Writing Through Media: Sound Stories– Podcasting, Broadcasting, and the Public Radio
“When two millennials get divorced, who gets the podcast?” Jokes like this one—a tongue-in-cheek play on the stereotype that the only thing millennials love as much as avocado toast is making and listening to podcasts—make the rounds on social media, racking up likes and shares.
But are podcasts and stories told with sound really the exclusively millennial/Gen Z fare they are often pegged as?
This course will establish and investigate the long history of stories told and circulated through sound, from the origins of the audio drama on public radio (like Orson Welles’ infamous War of the Worlds broadcast and The Little Orphan Annie Radio Show) to the contemporary boom in podcasting (in investigative journalism podcasts like This American Life and Serial, and in narrative podcasts like Welcome to Nightvale). This deep dive into stories told with sound will also focus on podcasting as social justice and activism (in 1619 and in Native America Calling), audio dramas as a form of adaptation (the NPR Star Wars radio drama), and the visualization of podcasts and radio in other media (like Jean Shepherd’s radio work leading into A Christmas Story, and Duncan Trussel’s “spacecast” animation, The Midnight Gospel.)
Throughout the course, students will be responsible for analyzing a regular news media podcast (like NPR’s On Point: Week in News or The New York Times’ The Daily) and for composing a research paper on sound-related media. Students will also have the opportunity to create their own podcast and participate in workshops on operating audio-editing software like Audacity. Class-wide interviews with podcast hosts and with an Advertising Operations Specialist at FiscalNote will give students a taste of the larger media and communications world and the position of sound stories within it.
Writing Through Media: Science Fiction
Why does the science fiction genre continue to remain so popular, even today? What is it about science fiction, and its general association with the future, which somehow continues to attract the interests of a contemporary audience? How can a narrative that is set in the future help to provide readers with unique insights into the historical conditions of the past and present-day? Why does this narrative form seem to be so adaptive to the changing mediums and technologies of the 20th and 21st century?

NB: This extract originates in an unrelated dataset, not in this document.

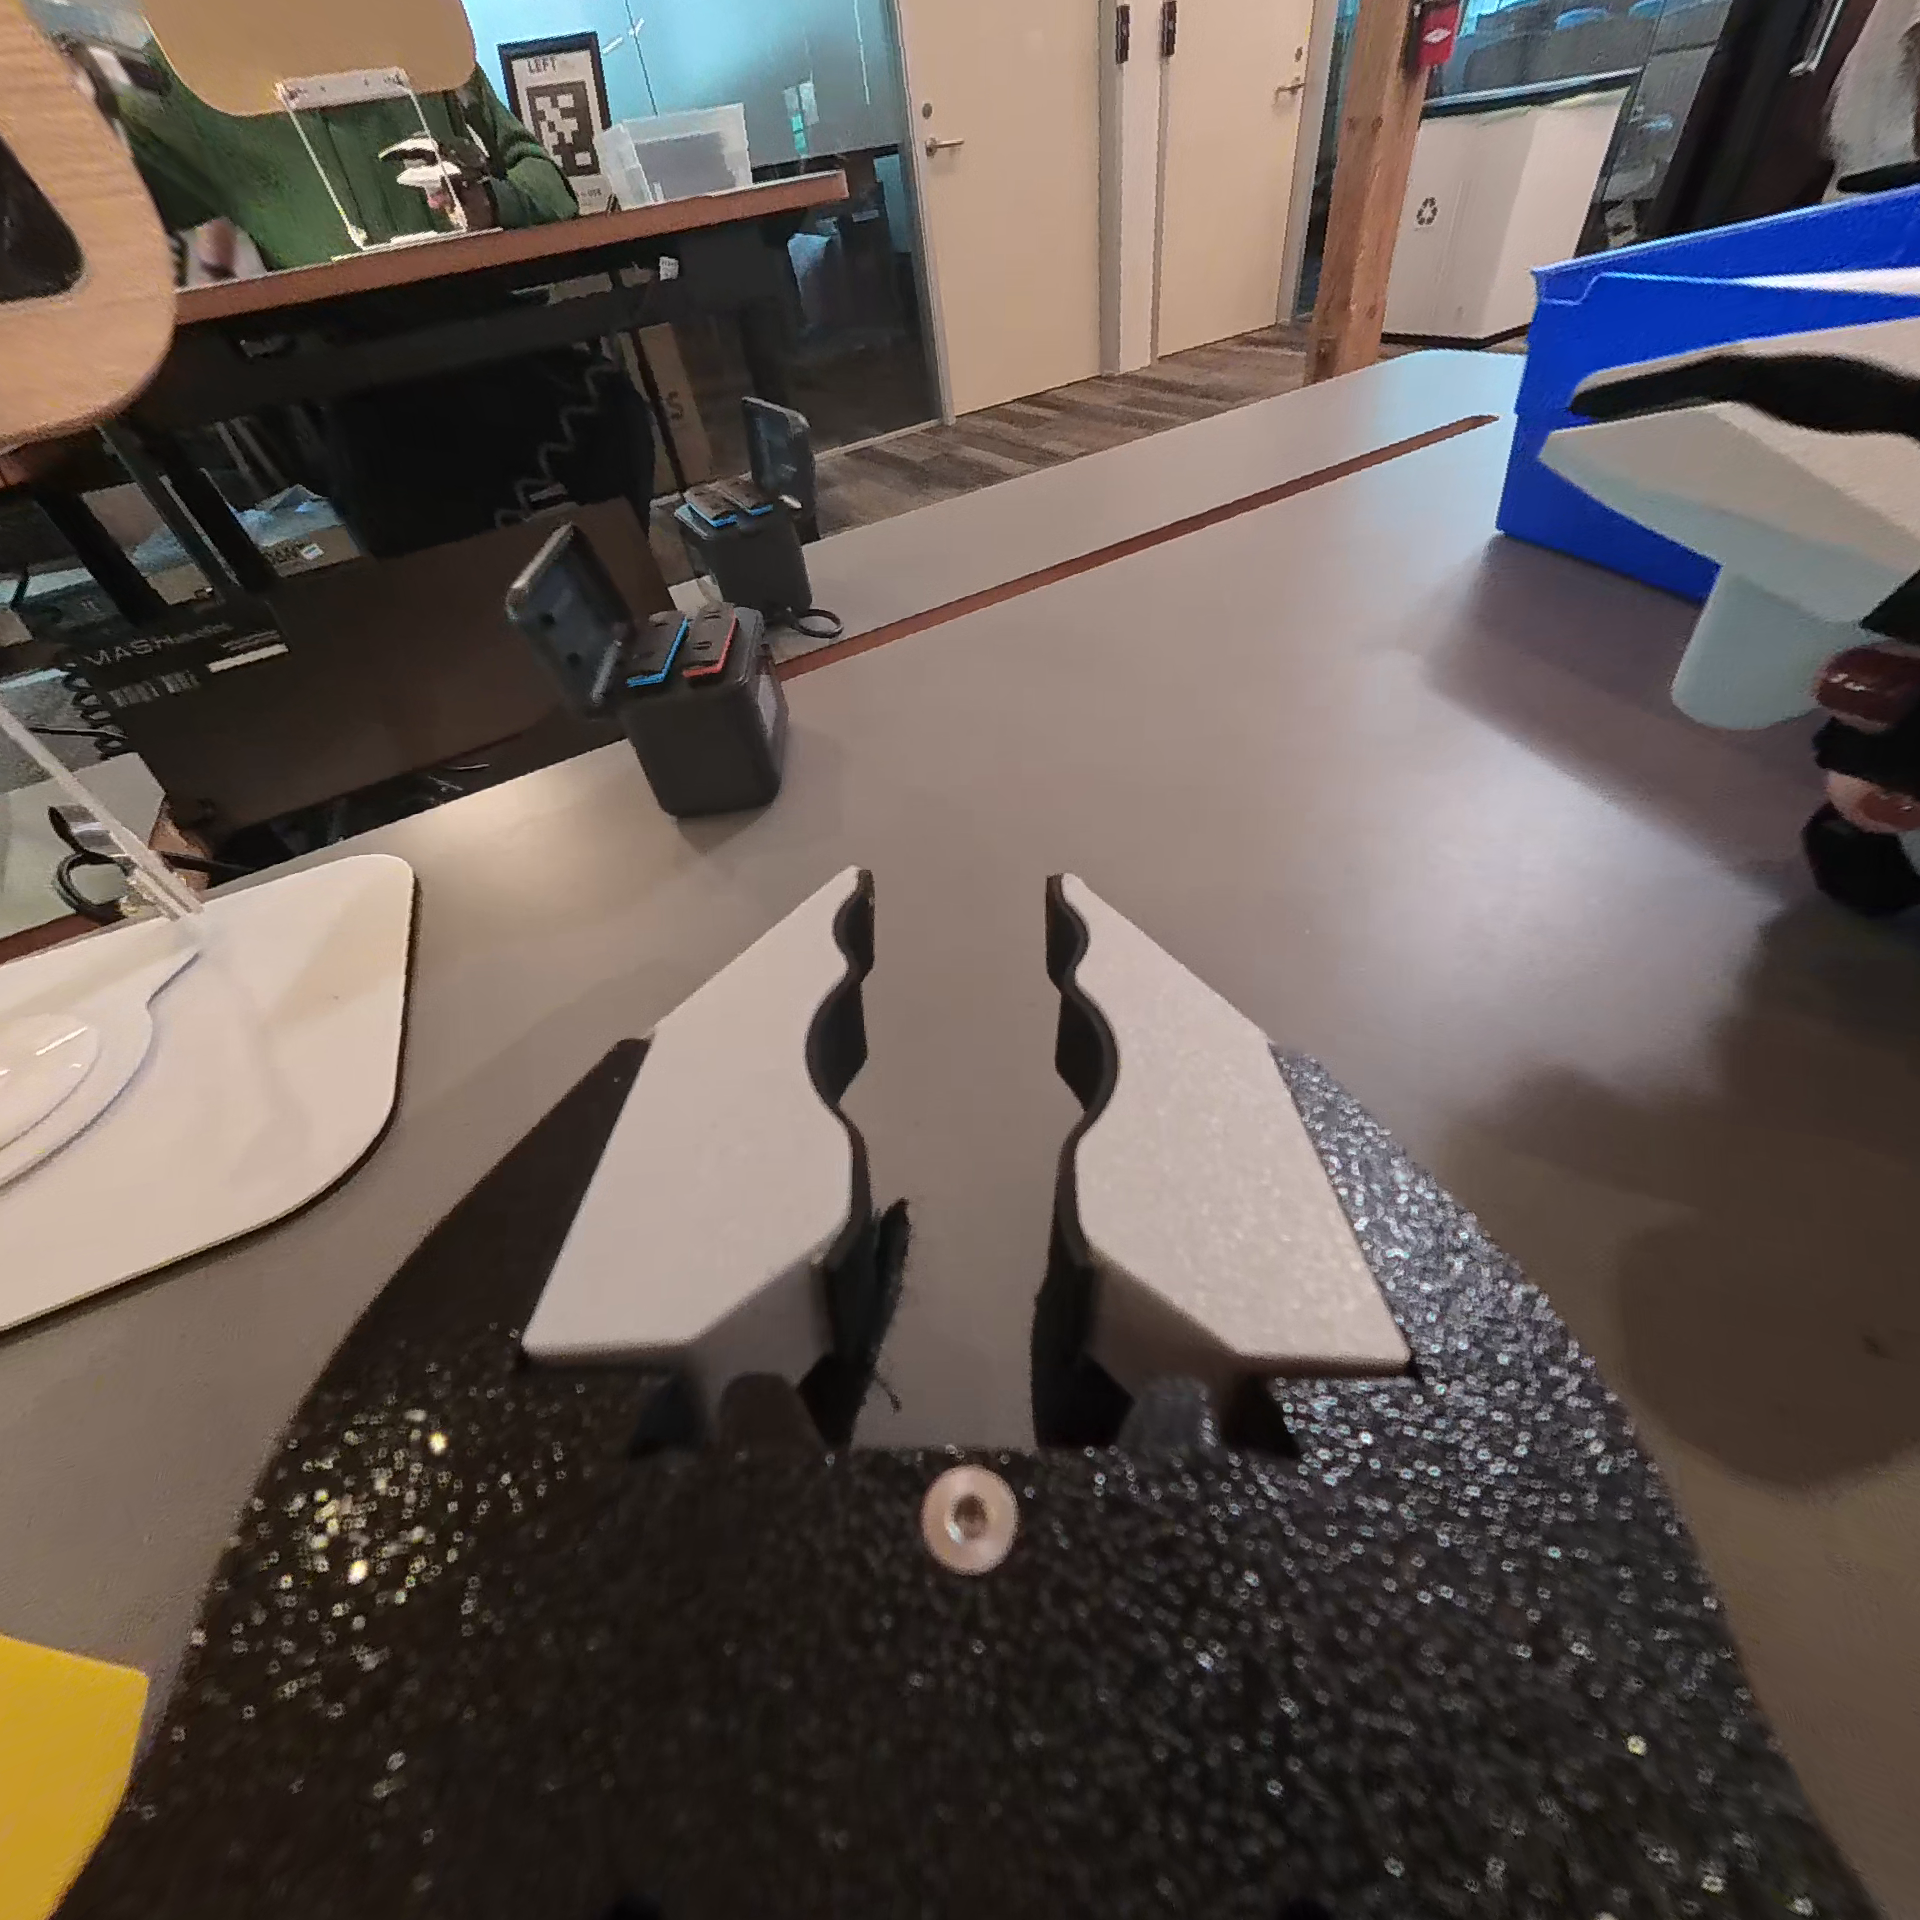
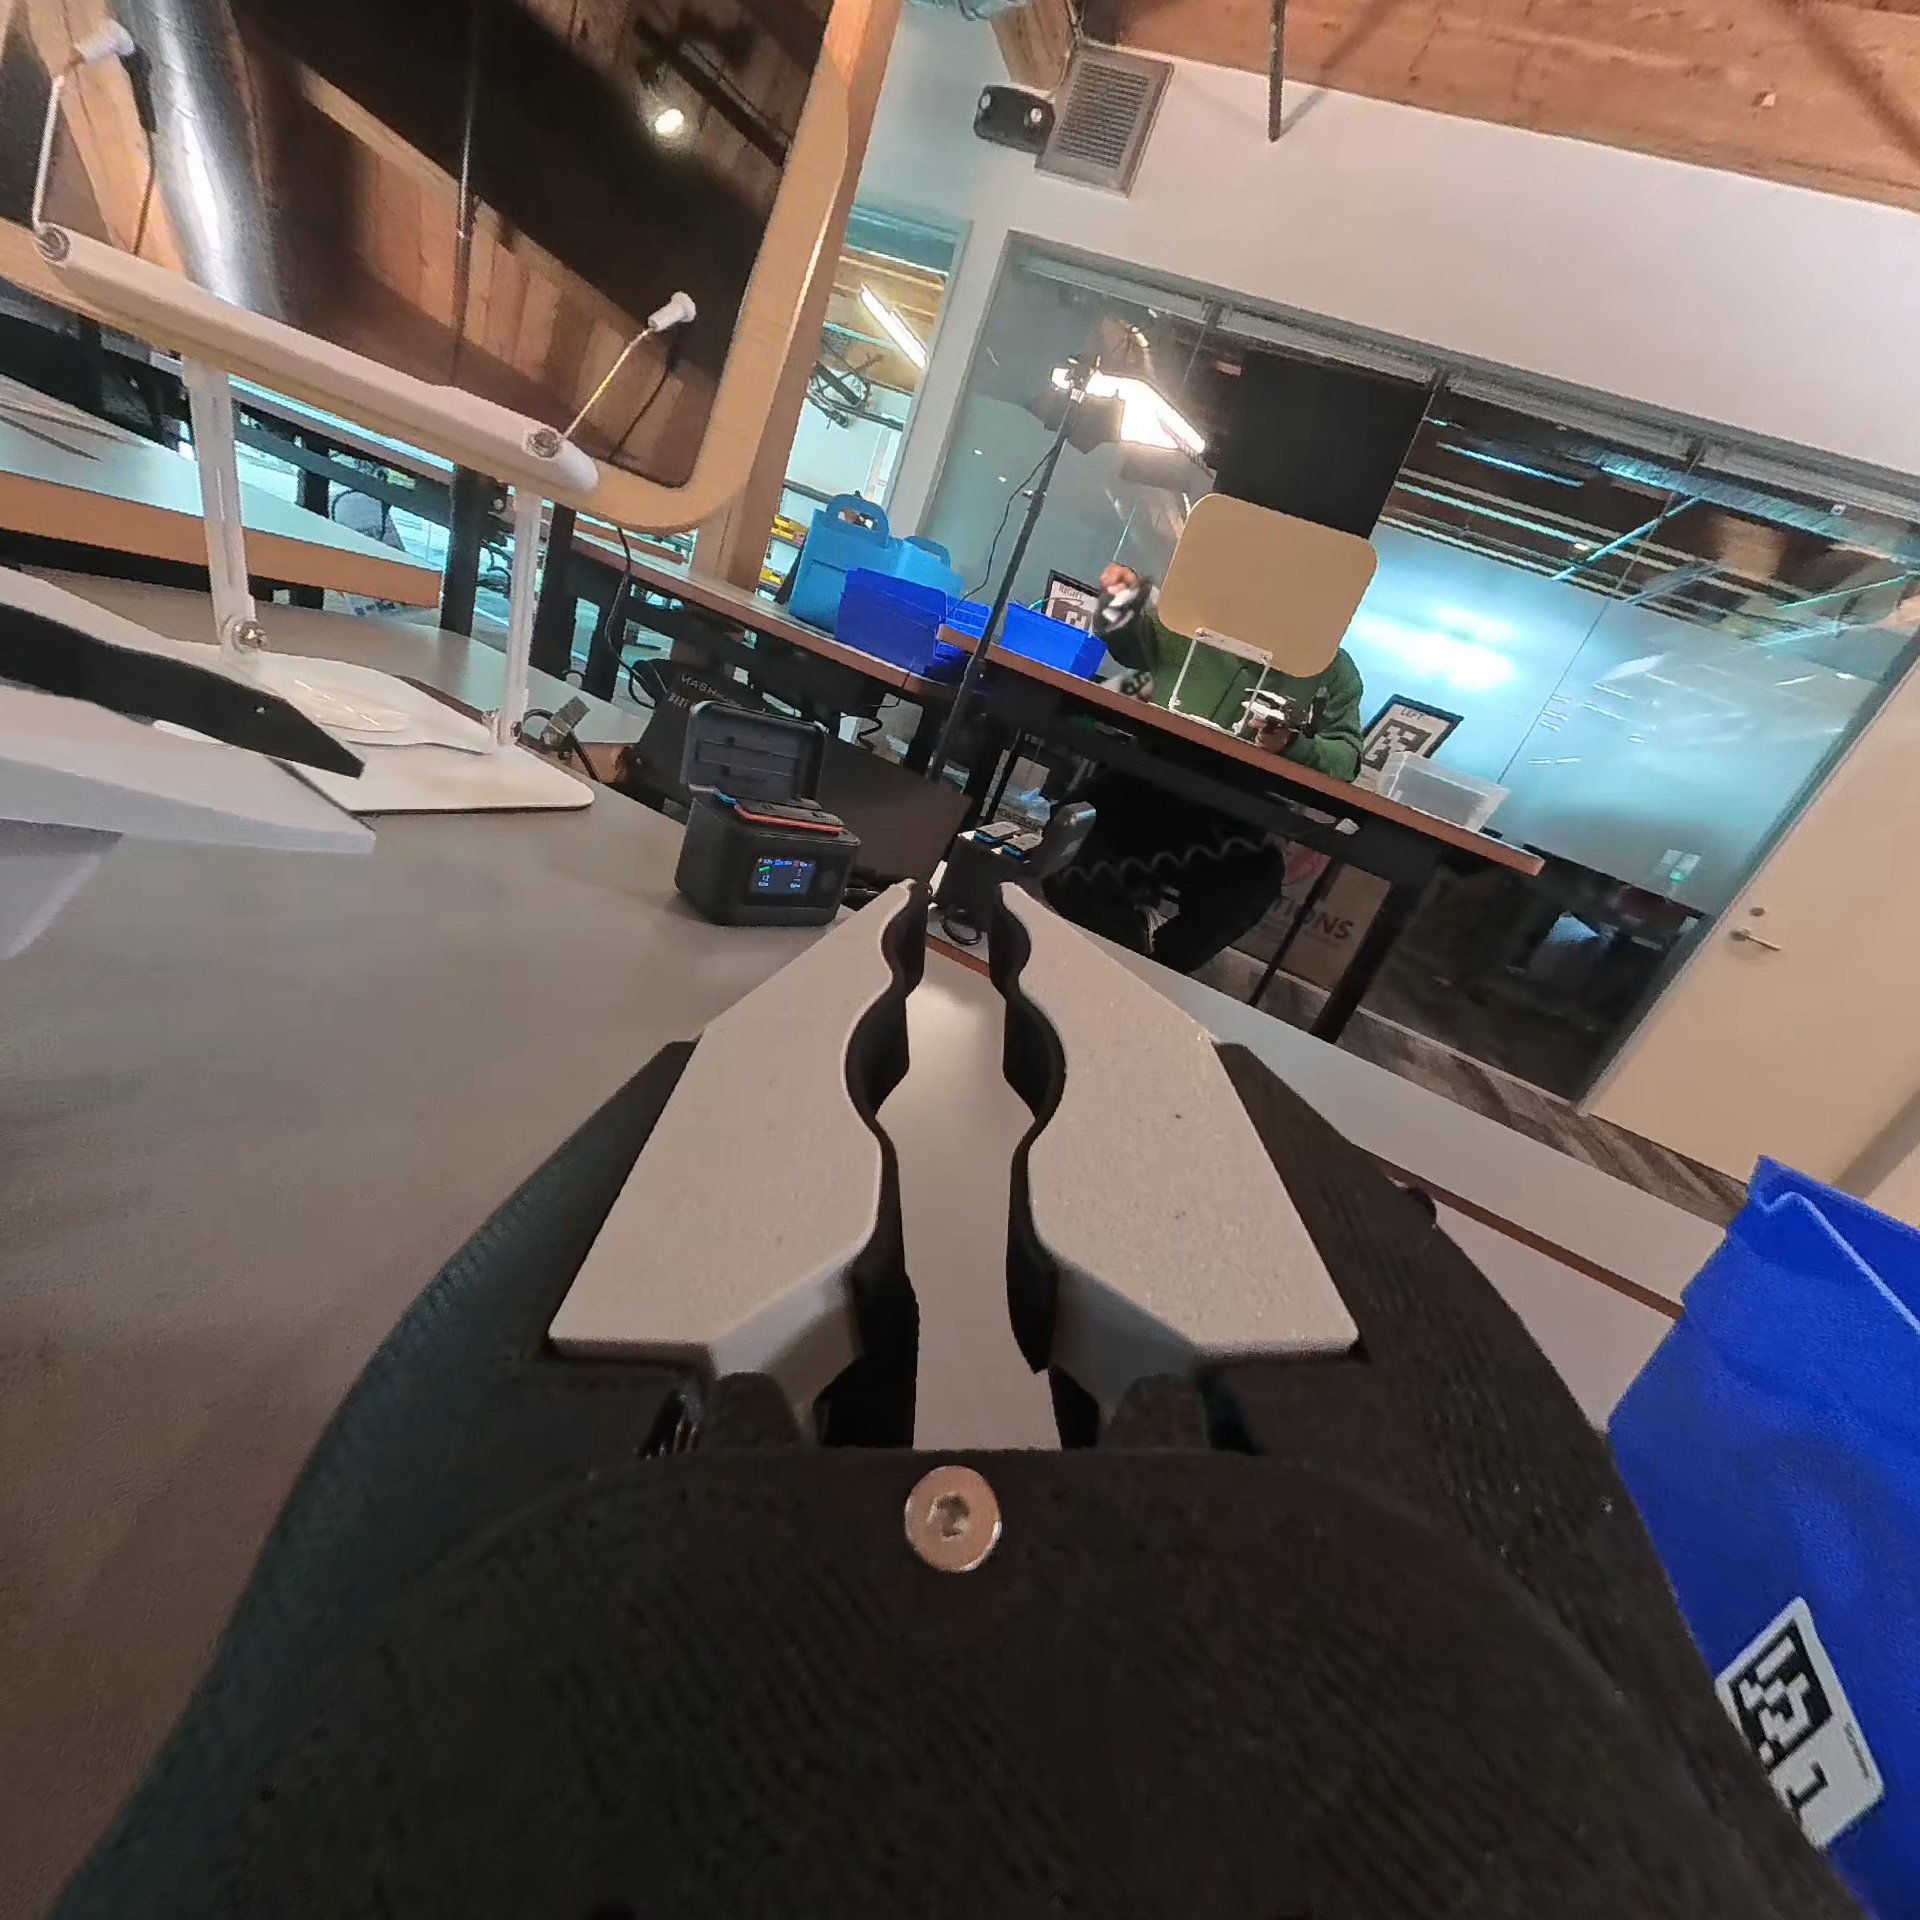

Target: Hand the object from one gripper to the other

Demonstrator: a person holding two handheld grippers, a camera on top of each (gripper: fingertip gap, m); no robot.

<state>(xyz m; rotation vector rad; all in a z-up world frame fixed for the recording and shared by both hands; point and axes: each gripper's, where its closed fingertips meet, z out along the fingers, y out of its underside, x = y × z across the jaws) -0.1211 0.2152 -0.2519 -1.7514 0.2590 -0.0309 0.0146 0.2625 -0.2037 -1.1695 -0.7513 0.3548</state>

Throughout the semester, we will be reading sf stories (such as Phillip K Dick’s Minority Report and Ted Chiang’s Stories of Your Life), we will be watching film adaptations (such as the 2016 adaptation of Minority Report and the 2016 adaptation of Ted Chiang’s work, Arrival), and we will also be watching sf films (such as Starship Troopers and 12 Monkeys), considering science fiction’s evolution as a genre over time, and particularly assessing how sf has evolved based upon the utilization of different narrative forms. Ultimately, throughout this course, we will seek to better understand how our present-day engagement with the sf genre (its content, form, and use of particular narrative conventions) can be seen to change its meaning or value based upon the communicative mediums through which it is portrayed.
By examining the genre of science fiction through a range of different mediums (short stories, television shows, graphic novels, and films), students will gain a better understanding of how the science fiction genre has become increasingly popular in the 21st century, as well as how this narrative form can better serve to best reflect the unique conditions of the historical moment. As students examine science fiction through a range of forms, they will consider not only how to define a science fiction story, but also how the incorporation of the science fiction genre into different media may provide artists with unique opportunities for stylistic experimentation and ideological expression.